Concluding that the trial court properly determined that Allstate had a duty to defend and indemnify Josh, and further finding that it had a duty under the homeowner's policy to provide medical coverage in connection with the accident, we affirm the judgment of the trial court.

FACTS

Josh resided with his mother and stepfather, Betty and David Rogers (the Rogers-es) at their home in Pekin. The Rogerses were the named insureds under Allstate's Deluxe Mobilehome Policy, with the effective dates of coverage beginning on July 6, 2001, and ending on July 6, 2002.

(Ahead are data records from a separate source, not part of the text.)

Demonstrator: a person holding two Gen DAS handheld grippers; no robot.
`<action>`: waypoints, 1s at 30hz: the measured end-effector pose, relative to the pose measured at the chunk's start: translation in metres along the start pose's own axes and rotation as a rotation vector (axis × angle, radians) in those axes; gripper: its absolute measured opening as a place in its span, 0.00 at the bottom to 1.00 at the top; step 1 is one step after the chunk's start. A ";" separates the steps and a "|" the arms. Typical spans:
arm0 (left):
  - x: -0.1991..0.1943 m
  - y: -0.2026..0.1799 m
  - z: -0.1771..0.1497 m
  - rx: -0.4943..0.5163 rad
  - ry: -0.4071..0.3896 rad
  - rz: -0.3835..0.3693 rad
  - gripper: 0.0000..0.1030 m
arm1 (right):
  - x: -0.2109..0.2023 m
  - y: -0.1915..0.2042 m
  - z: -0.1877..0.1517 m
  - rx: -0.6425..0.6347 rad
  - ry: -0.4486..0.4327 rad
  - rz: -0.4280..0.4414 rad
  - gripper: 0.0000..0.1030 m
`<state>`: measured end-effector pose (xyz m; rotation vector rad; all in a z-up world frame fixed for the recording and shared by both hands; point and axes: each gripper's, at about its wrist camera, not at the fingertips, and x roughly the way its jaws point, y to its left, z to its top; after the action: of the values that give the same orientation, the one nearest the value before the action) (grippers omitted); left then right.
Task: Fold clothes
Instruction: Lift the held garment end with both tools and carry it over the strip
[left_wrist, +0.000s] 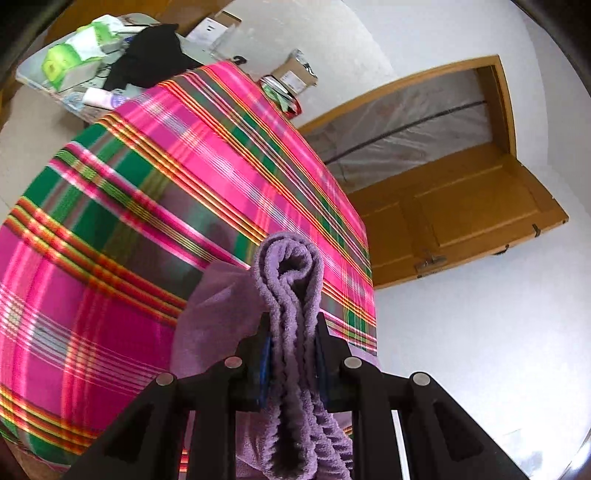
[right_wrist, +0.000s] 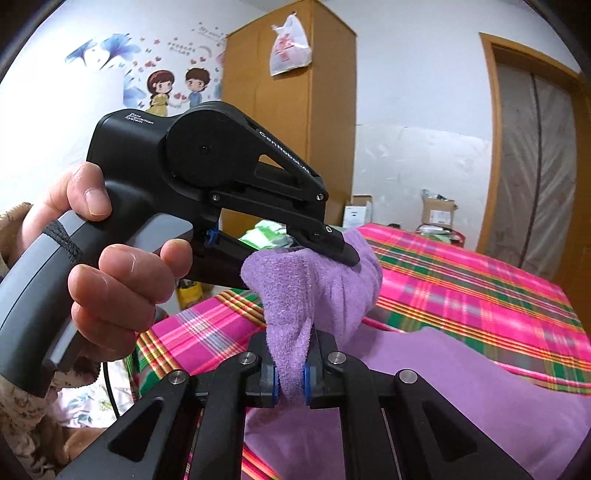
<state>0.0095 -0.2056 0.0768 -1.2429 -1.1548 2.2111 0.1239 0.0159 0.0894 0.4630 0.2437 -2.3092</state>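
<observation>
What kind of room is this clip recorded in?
Probably a home bedroom: a bed under a plaid cover, a wooden wardrobe against the wall, and cartoon wall stickers. Cardboard boxes stand by the wall.

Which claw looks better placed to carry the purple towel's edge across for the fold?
Probably neither alone: left claw pinches a thick bunched purple terry towel, right claw a thinner part beside it, above the pink plaid sheet.
</observation>
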 end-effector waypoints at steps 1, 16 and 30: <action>0.003 -0.003 0.000 0.011 0.009 0.007 0.20 | -0.004 -0.002 -0.001 0.004 -0.002 -0.004 0.08; 0.036 -0.036 -0.012 0.066 0.080 -0.008 0.20 | -0.021 -0.040 -0.013 0.060 -0.013 -0.046 0.08; 0.074 -0.059 -0.022 0.108 0.163 -0.002 0.20 | -0.031 -0.074 -0.027 0.117 -0.004 -0.126 0.08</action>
<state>-0.0183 -0.1118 0.0773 -1.3469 -0.9607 2.0963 0.0976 0.0961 0.0800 0.5138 0.1398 -2.4569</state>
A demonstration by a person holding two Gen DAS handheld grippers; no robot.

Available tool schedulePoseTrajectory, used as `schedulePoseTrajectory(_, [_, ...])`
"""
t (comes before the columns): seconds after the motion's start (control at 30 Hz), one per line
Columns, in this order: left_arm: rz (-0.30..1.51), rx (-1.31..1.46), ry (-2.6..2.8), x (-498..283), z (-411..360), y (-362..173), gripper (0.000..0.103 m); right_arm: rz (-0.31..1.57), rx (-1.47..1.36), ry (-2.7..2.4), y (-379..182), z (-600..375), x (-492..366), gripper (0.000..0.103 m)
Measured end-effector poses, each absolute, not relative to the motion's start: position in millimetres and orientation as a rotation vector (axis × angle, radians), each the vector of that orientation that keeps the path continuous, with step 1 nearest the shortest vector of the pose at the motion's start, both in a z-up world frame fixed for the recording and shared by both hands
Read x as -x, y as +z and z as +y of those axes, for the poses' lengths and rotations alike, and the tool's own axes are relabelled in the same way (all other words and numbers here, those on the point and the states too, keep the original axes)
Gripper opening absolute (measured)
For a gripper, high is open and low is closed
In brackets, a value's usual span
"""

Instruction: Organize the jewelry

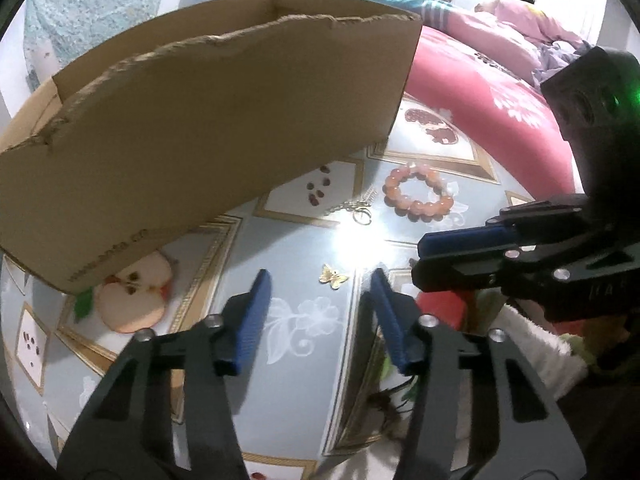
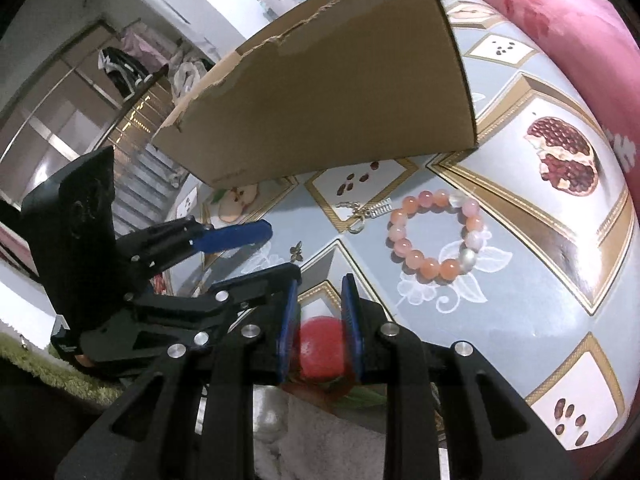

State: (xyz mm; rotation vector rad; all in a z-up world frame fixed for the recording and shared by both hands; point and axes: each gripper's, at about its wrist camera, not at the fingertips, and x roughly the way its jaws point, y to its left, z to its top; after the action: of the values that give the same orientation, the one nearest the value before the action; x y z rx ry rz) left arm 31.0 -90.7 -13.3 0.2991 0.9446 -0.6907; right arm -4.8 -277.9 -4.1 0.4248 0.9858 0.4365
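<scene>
Jewelry: butterfly charm (image 1: 334, 276), silver chain (image 1: 356, 206) and bead bracelet (image 1: 418, 192) lie loose on the tablecloth (image 1: 304, 360), near the cardboard box (image 1: 224, 120).
Left gripper (image 1: 320, 284): fingers apart, empty, just short of the charm.
Right gripper (image 2: 318, 292): fingers narrowly parted, holding nothing.
Advice: straddle the flat charm squarely, pinch low.

I see a fruit-patterned tablecloth (image 1: 312, 240) glaring under overhead light, a pink bedspread (image 1: 480, 96) beyond with someone lying there (image 1: 520, 12), and a wardrobe (image 2: 72, 120).
</scene>
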Motion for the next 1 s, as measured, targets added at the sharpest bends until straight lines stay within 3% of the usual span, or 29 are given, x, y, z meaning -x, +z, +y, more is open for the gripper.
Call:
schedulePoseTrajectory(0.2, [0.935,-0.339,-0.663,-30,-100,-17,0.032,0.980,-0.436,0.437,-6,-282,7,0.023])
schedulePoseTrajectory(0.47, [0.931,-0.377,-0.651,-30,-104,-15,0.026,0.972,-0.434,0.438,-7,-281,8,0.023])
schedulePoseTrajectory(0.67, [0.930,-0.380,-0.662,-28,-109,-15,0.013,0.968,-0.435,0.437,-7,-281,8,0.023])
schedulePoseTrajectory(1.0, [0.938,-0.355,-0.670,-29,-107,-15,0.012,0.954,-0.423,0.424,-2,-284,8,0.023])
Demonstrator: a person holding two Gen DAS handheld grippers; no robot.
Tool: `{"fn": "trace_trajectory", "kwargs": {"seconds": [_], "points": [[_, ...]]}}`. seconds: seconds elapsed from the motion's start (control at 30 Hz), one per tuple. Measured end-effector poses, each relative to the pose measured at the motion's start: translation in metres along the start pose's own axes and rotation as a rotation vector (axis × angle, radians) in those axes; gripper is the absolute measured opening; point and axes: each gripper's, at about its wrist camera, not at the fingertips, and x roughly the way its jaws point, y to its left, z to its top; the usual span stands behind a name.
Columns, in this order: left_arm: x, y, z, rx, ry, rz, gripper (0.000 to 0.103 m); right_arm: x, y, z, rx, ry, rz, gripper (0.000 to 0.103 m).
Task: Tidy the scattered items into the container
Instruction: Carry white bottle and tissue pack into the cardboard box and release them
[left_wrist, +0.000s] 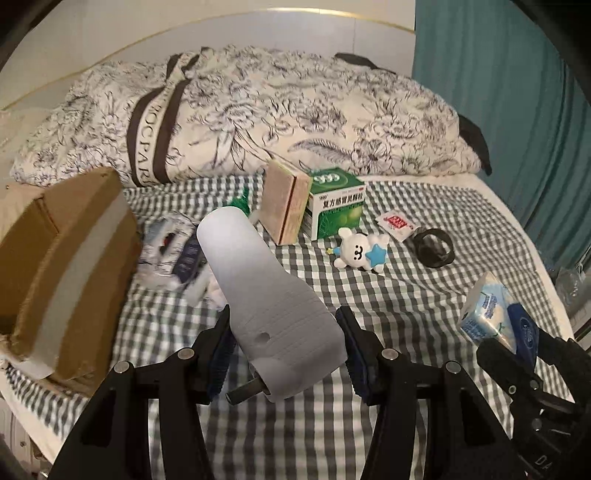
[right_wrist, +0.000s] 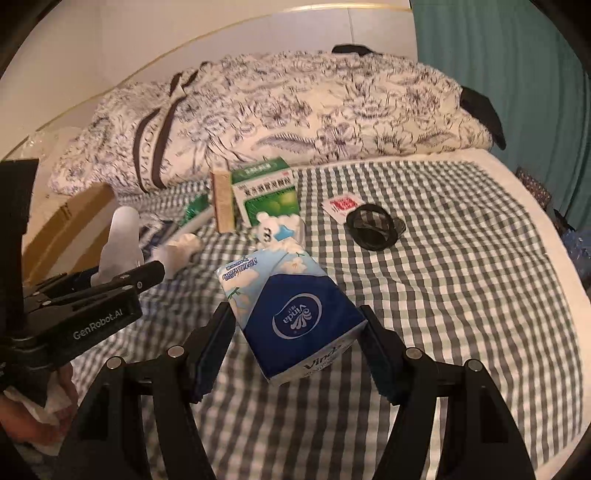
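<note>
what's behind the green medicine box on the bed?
Behind the green medicine box lies the bunched floral duvet, with the white wall beyond. A tan box leans against its left side. The boxes hide whatever lies on the checked sheet directly behind them.

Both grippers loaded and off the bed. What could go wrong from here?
1. The white device sticks far past the left gripper; it may pivot or slip.
2. The soft tissue pack sits skewed in the right gripper and may slide out.
3. The grippers are close together; they may collide near the cardboard box.
</note>
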Motion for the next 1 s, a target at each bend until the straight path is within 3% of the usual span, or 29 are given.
{"fn": "trace_trajectory", "kwargs": {"seconds": [0.53,1.0], "points": [[-0.100,0.032,-0.004,-0.026,-0.135,-0.011,0.055,-0.099,0.061,0.003,-0.065,-0.116,-0.005,0.067],[-0.132,0.126,0.004,-0.095,-0.186,0.045,0.055,-0.114,0.153,0.022,-0.168,-0.156,0.022,0.067]]}}
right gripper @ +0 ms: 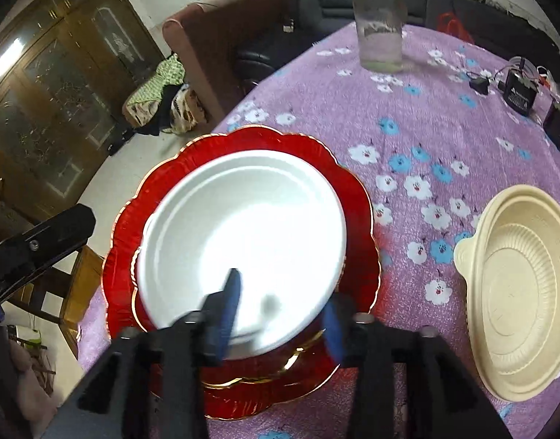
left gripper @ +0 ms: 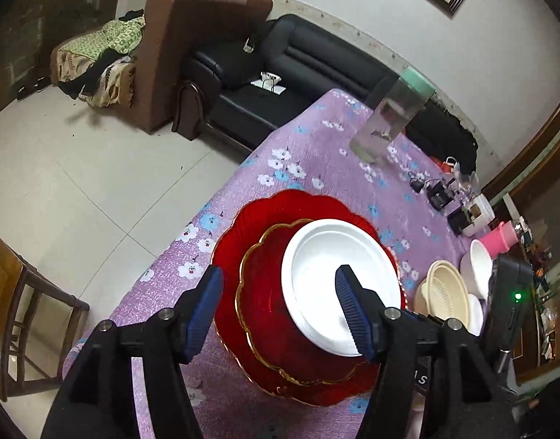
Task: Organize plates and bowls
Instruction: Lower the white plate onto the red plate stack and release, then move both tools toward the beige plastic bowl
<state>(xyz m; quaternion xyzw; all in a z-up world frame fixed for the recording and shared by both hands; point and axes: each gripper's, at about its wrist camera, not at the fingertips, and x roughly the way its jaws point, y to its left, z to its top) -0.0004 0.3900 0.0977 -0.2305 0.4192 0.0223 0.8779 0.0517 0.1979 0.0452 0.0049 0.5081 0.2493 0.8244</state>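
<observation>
A white plate (left gripper: 338, 278) lies on a smaller red gold-rimmed plate (left gripper: 265, 314), which lies on a large red scalloped plate (left gripper: 280, 208) on the purple flowered tablecloth. My left gripper (left gripper: 280, 311) is open above the stack's near edge, holding nothing. In the right wrist view the white plate (right gripper: 243, 226) fills the middle over the red plates (right gripper: 357, 197). My right gripper (right gripper: 283, 314) is open, its fingers straddling the white plate's near rim. A beige bowl (right gripper: 518, 281) sits to the right, also seen in the left wrist view (left gripper: 444, 292) beside white bowls (left gripper: 477, 267).
A clear tall jar (left gripper: 389, 117) with a green lid stands at the far side of the table. Black chargers and cables (right gripper: 518, 91), a pink cup (left gripper: 499, 237) and small boxes lie at the right. The table edge (left gripper: 192, 226) drops to the tiled floor at left.
</observation>
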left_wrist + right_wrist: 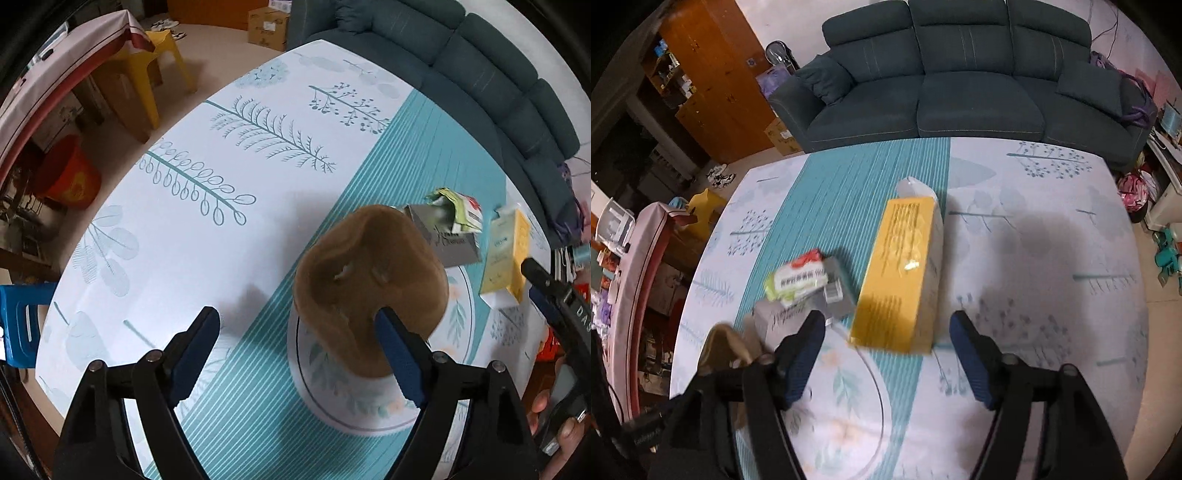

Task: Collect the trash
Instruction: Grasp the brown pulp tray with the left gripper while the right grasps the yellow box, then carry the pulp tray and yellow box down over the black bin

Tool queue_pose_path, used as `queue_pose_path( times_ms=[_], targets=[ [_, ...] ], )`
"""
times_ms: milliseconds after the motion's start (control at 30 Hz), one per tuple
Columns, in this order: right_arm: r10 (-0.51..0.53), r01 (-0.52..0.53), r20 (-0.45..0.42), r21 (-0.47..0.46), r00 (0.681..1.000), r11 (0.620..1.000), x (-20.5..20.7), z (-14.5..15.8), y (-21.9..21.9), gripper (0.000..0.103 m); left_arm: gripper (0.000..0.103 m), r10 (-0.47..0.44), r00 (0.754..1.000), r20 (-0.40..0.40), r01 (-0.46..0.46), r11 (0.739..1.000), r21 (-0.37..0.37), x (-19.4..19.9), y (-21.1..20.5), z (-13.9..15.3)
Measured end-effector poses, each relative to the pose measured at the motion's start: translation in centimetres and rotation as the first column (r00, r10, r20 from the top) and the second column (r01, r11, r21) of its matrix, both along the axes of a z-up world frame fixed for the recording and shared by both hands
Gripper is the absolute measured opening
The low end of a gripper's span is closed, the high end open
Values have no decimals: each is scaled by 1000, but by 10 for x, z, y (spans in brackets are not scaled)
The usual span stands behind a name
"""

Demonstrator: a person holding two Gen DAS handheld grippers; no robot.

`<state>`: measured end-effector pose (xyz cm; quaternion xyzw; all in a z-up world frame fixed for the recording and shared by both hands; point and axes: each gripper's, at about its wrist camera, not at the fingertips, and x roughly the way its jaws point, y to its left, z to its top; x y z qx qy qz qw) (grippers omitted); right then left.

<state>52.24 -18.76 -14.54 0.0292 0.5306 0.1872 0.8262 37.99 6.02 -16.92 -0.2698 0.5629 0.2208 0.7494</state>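
A brown paper bag (369, 280) stands open on the table, right in front of my left gripper (299, 350). The left gripper is open; its right finger touches the bag's near rim and its left finger is clear of it. Beyond the bag lie a grey box (450, 243) with a green-and-white wrapper (461, 210) on it, and a yellow-and-white carton (506, 254). My right gripper (886, 354) is open and empty, just short of the yellow carton (901, 273). The grey box (812, 299), the wrapper (798, 277) and the bag's edge (727, 347) lie to its left.
The table (221, 229) has a white and teal leaf-patterned cloth. A dark sofa (960, 74) stands beyond the far edge. Yellow stools (144, 85), a red bucket (70, 177) and a blue stool (26, 321) are on the floor to the left. The right gripper shows in the left wrist view (554, 295).
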Motion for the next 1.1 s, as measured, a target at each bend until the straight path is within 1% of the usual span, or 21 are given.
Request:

In February 2002, Josh purchased a 1978 Chevy Sierra pickup truck from "Trade-In Charlie's" in Pekin. Appellant's App. p. 75-76. Josh was issued a temporary plate for the truck, and he subsequently purchased automobile insurance coverage on the vehicle. Shortly after *648 Josh had purchased the truck, the electric choke stopped working. However, the truck was not inoperable, and Josh continued to drive it as his means of transportation. However, in early March 2002, the truck's transmission failed, and the vehicle would no longer run. A couple of days later, Josh cancelled his insurance coverage, and he declared the truck to be a "lemon." Appellant's App. p. 215. Instead of taking the vehicle to a garage, Josh decided that he would repair the vehicle himself with the assistance of John Burns, his friend.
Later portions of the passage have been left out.